The network table includes additional statistics on the centrality of each
edge, measured as betweenness centrality assuming edges to be both directed
(`centrality_dir`) and undirected (`centrality_undir`). More central edges
reflect connections between objects that are more central to package
functionality, and vice versa. The distinct components of the network are also
represented by discrete cluster numbers, calculated both for directed and
undirected versions of the network. Each distinct cluster number represents
a distinct group of objects, internally related to other members of the same
cluster, yet independent of all objects with different cluster numbers.
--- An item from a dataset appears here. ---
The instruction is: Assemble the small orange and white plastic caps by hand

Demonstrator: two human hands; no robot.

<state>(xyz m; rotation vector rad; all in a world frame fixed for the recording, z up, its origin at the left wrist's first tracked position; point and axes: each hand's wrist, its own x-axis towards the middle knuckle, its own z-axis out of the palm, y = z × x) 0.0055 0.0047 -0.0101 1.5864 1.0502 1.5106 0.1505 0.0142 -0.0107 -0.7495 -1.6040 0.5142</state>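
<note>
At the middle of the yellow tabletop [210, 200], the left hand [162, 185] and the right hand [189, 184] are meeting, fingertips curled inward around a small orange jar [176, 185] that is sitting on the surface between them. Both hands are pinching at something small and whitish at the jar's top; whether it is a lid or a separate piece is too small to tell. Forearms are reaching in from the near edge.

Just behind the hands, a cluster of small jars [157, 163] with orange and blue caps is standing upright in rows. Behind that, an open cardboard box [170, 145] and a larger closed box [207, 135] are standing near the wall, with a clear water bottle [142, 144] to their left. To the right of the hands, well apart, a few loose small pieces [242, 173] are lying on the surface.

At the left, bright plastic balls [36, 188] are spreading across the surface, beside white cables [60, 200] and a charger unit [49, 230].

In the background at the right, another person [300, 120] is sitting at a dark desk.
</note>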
The network can be viewed as an interactive [`vis.js`](https://visjs.org/)
network through passing the result of `pkgstats` -- the variable `p` in the
code above -- to the [`plot_network()`
function](https://docs.ropensci.org/pkgstats/reference/plot_network.html).

## `"external_calls"`: All calls made to all R functions

The `external_calls` item is structured similar to the `network` object, but
identifies all calls to functions from external packages. However, unlike the
`network` and `object` data, which provide information on objects and
relationships in all computer languages used within a package, the
`external_calls` object maps calls within R code only, in order to provide
insight into the use within a package of of functions from other packages,
including R's base and recommended packages. The object looks like this:

```{r external_calls-fakey, echo = FALSE}
s$external_calls <- data.frame (
    tags_line = 1:6,
    call = c (
        "c",
        rep ("character", 2L),
        "logical",
        "integer",
        "left_join"
    ),
    tag = c (
        "GTAGSLABEL",
        "file_name",
        "fn_name",
        "has_dots",
        "loc",
        "name"
    ),
    file = c (
        "R/ctags-test.R",
        rep ("R/pkgstats.R", 4L),
        "R/plot.R"
    ),
    kind = rep ("nameattr", 6L),
    start = c (109L, 185L, 186L, 189L, 187L, 89L),
    end = c (109L, 185L, 186L, 189L, 187L, 89L),
    package = c (rep ("base", 5L), "dplyr")
)
```


```{r ext-call-head}
head (s$external_calls)
```

These data are converted to a summary form by the [`pkgstats_summary()`
function](https://docs.ropensci.org/pkgstats/reference/pkgstats_summary.html),
which tabulates numbers of external calls and unique functions from each
package. These data are presented as a single character string which looks like
this:

```{r ext-call-summary, eval = FALSE}
s_summ <- pkgstats_summary (s)
print (s_summ$external_calls)
```
```{r ext-call-sumamry-fakey, echo = FALSE}
s_summ <- list (external_calls = paste0 (c (
    "base:581:84",
    "brio:11:2",
    "curl:4:3",
    "dplyr:7:4",
    "fs:4:2",
    "graphics:10:2",
    "hms:2:1",
    "igraph:3:3",
    "parallel:2:1",
    "pkgstats:126:73",
    "readr:8:5",
    "stats:19:3",
    "sys:14:1",
    "tools:3:2",
    "utils:22:7",
    "visNetwork:3:2",
    "withr:6:2"
), collapse = ","))
```

These data can be easily converted to the corresponding numeric values using
code like the following:

```{r ext-call-details, eval = TRUE}
x <- strsplit (s_summ$external_calls, ",") [[1]]
x <- do.call (rbind, strsplit (x, ":"))
x <- data.frame (
    pkg = x [, 1],
    n_total = as.integer (x [, 2]),
    n_unique = as.integer (x [, 3])
)
x$n_total_rel <- round (x$n_total / sum (x$n_total), 3)
x$n_unique_rel <- round (x$n_unique / sum (x$n_unique), 3)
print (x)
```

Those data reveal, for example, that this package makes 
`r x$n_total [x$pkg == "base"]` individual calls to
`r x$n_unique [x$pkg == "base"]` unique functions from the "base" package.